Полина отошла к окну, замазанному до половины белой краской, как в вокзальном туалете, и привстала на цыпочки, заглядывая в темноту.
– Сколько лет прошло, а он здесь, живой и сытый, – других уже давно постреляли, а он живет. Ты говоришь, почему у меня чужая речь, – а она моя. Я отвыкла от другой.
И она продолжала говорить, не оборачиваясь, словно обращаясь к кому-то снаружи.
– Вы меня осуждаете? Я кажусь вам недостаточно благородной? Допускаю. Но у меня нет иного выхода. Мне не выбраться из этой страны, я обложена, как дикий зверь, и мне не от кого ждать милости. Почему я должна быть милостивой к нему? Он пожалел меня, девчонку! Я не прошу чрезмерной платы за мое молчание. Нет, не прощение, прощение он может вымолить только у Господа. Но молчание могу подарить и я.
Полина отвернулась от окна. В тени надбровий ее глаза казались бездонными ямами.
– Я не знаю, о ком вы говорите, – сказала Лидочка.

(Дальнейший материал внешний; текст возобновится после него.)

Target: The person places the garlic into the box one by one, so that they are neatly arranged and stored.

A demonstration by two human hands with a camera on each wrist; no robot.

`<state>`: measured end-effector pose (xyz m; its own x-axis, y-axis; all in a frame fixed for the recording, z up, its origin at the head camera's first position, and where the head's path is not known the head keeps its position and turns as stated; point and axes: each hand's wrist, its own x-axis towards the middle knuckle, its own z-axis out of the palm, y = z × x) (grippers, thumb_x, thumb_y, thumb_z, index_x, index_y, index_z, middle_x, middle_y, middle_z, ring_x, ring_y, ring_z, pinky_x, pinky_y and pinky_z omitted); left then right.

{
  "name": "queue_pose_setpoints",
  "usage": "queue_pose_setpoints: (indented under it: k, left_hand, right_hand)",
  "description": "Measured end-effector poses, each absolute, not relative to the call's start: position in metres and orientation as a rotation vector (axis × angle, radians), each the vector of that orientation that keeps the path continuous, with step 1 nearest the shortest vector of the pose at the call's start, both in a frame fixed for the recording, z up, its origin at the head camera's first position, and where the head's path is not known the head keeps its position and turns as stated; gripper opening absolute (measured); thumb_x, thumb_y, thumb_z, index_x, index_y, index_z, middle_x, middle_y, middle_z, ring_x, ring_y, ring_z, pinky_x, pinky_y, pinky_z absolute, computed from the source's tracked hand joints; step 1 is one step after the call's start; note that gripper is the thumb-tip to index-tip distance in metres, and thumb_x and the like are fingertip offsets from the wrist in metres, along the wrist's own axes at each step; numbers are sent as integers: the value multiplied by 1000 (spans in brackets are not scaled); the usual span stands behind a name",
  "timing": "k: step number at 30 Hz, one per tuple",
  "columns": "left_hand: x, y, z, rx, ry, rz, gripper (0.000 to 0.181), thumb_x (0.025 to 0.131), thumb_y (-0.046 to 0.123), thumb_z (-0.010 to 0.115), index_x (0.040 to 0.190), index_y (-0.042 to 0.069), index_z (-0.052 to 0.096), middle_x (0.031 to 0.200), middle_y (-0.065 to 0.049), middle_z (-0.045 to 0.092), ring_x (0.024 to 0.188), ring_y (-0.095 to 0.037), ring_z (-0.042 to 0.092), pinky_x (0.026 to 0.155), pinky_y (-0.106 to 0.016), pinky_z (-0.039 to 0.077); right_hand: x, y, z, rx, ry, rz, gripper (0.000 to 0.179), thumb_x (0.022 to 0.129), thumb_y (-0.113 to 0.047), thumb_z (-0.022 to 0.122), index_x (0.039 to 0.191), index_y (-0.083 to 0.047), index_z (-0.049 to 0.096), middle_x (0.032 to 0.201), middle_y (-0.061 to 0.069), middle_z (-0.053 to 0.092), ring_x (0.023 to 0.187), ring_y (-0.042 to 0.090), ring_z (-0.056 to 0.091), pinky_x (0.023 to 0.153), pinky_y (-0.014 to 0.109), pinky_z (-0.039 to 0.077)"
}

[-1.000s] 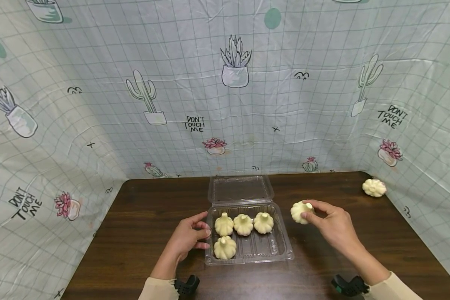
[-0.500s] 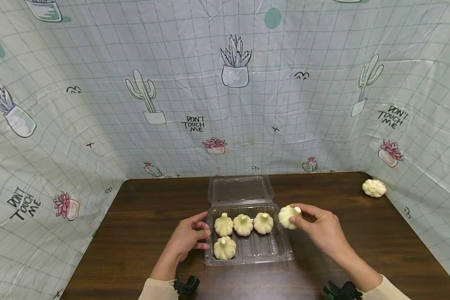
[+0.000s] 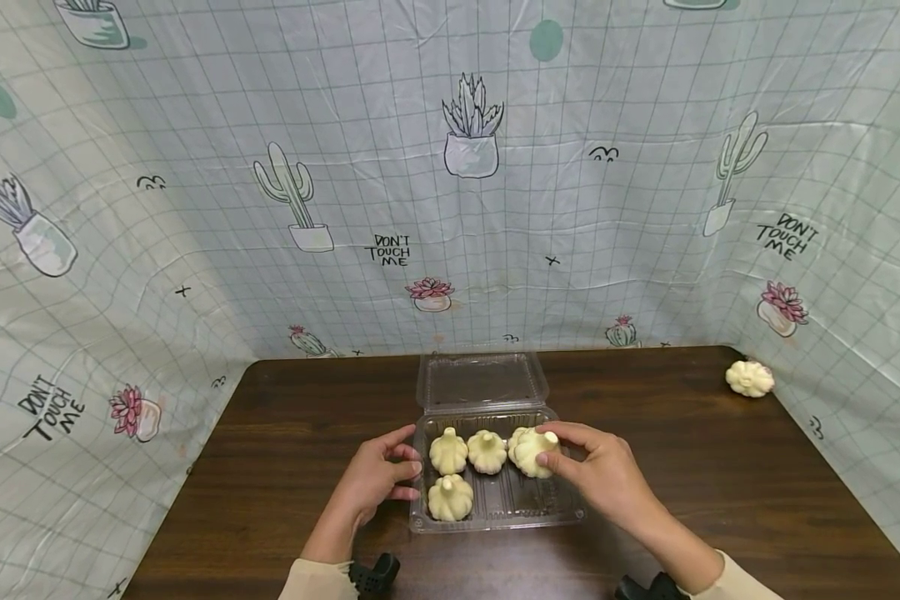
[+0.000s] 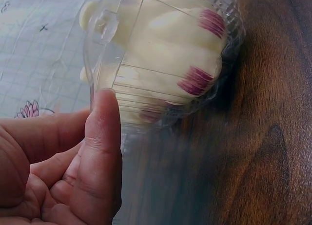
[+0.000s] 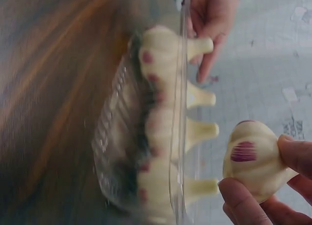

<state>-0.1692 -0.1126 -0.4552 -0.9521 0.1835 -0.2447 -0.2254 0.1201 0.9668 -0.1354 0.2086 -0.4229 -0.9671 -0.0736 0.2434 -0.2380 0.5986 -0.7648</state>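
A clear plastic clamshell container (image 3: 495, 527) lies opened out on the table. Inside, garlic bulbs fill the back row, and one garlic bulb (image 3: 450, 497) sits at the front left. My left hand (image 3: 375, 477) pinches the container's left rim; the left wrist view shows the thumb tip at that edge. Above the right part of the tray, my right hand (image 3: 607, 475) holds a garlic bulb (image 3: 532, 452) between thumb and fingers. That held bulb (image 5: 256, 159) shows a purple patch in the right wrist view and partly covers the back-right bulb in the head view.
Another garlic bulb (image 3: 750, 378) lies at the table's far right corner. The container's lid (image 3: 483, 379) leans back behind the tray. A patterned cloth curtain (image 3: 495, 217) encloses the dark wooden table (image 3: 292, 433) at the back and sides.
My right hand has carried its garlic bulb leftward, from beside the container to over its right part. The left hand has stayed at the left rim.
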Motion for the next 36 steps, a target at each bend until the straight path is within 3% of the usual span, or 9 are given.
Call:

– В девятнадцатом добровольческая армия отступала, нас эвакуировали из Киева – Петроградский Елизаветинский институт. Кем мы были? Курятник голодных, обносившихся, постоянно перепуганных, но уже привыкших к такой жизни цыплят, не забывших, что есть иная жизнь, и молящих Бога о возвращении в прошлое, чтобы не было хуже. Наше путешествие началось еще зимой восемнадцатого года, когда детям враждебных элементов не давали пайков. Тех, у кого были родственники, разобрали по домам, а сиротам на казенном коште, нищим эксплуататорам трудового народа, ничего не оставалось, как бежать из Петрограда. Кто-то из таких же, как и мы, бездомных преподавателей раздобыл два вагона, и наш институт добрался до Киева. Там пожили, то получая милостыню неизвестно от кого, то подрабатывая – старшие научились торговать собой, – а почему нет? Меня они не взяли – слишком была худая и некрасивая. Они не себе зарабатывали, они для всех зарабатывали – вы не представляете, какие мы бывали счастливые, потому что в том аду мы были вместе и заботились друг о дружке. Уже осень кончалась – красные опять в Киев пришли, – и нашей Марии Осиповне Загряжской, даме-директорше, стало ясно: надо бежать в Екатеринослав – на что она надеялась, я не знаю. Мы радовались, что будет тепло, говорили, вот поживем в Екатеринославе, нас там ждут, уже квартиры подготовлены и жизнь сытая, – а там дальше, к морю, в Новороссийск. Мы немного до Екатеринослава не доехали. Вы курите?
– Нет.
– Ладно, потерплю. Значит, я помню, как поезд остановился, ночь была. Я проснулась от ужаса – еще ничего, только голоса снаружи, кто-то проходит мимо нашего состава. Потом тихо. Понятно, что мы на станции стоим. Поезда подходят, кто-то нас обогнал. Другие девочки не просыпались. Наш поезд дернулся, поехал, я сначала думала – дальше, а оказывается, нас перегнали на какой-то десятый запасной путь. Но все равно почти все спали. Нельзя же всю жизнь бояться. А мне не спалось. Мне бы одеться, взять узелок и уйти – это я теперь понимаю: как чувствуешь опасность – сразу вставай и уходи, никогда не разбирайся где, кто, – бросай все и уходи. А тогда не сообразила, не знала, еще маленькая была, четырнадцать лет. Мне тоже тепло было, уютно – зачем вставать и уходить. Я на второй полке лежала, на животе, смотрела в окно. Увидела, как рядом с нами другой состав остановился – вот темно было, снег с дождем, 29 декабря 1919 года – как раз под Новый год. Я смотрела на поезд и не понимала, что в нем особенно праздничного, а потом поняла – окна. В нем все окна горели электрическим светом и были прикрыты шторами – как до революции, даже ярче. Спереди и сзади платформы с пушками, а в центре новые пульмановские вагоны. Из поезда стали выскакивать солдаты – без погон, большей частью в кожаных куртках. Я не догадалась, что это красные, – у них фуражки были кожаные, а звездочки маленькие – я не разобрала. Некоторые вдоль состава побежали, кто-то в нашу сторону. И тут я слышу, как по коридору быстро идут – это те, в куртках. Мне бы хоть тогда испугаться, а я и тогда не испугалась. Я же не знала, что мы встретились с поездом вождя Троцкого, а люди в коже были его охраной.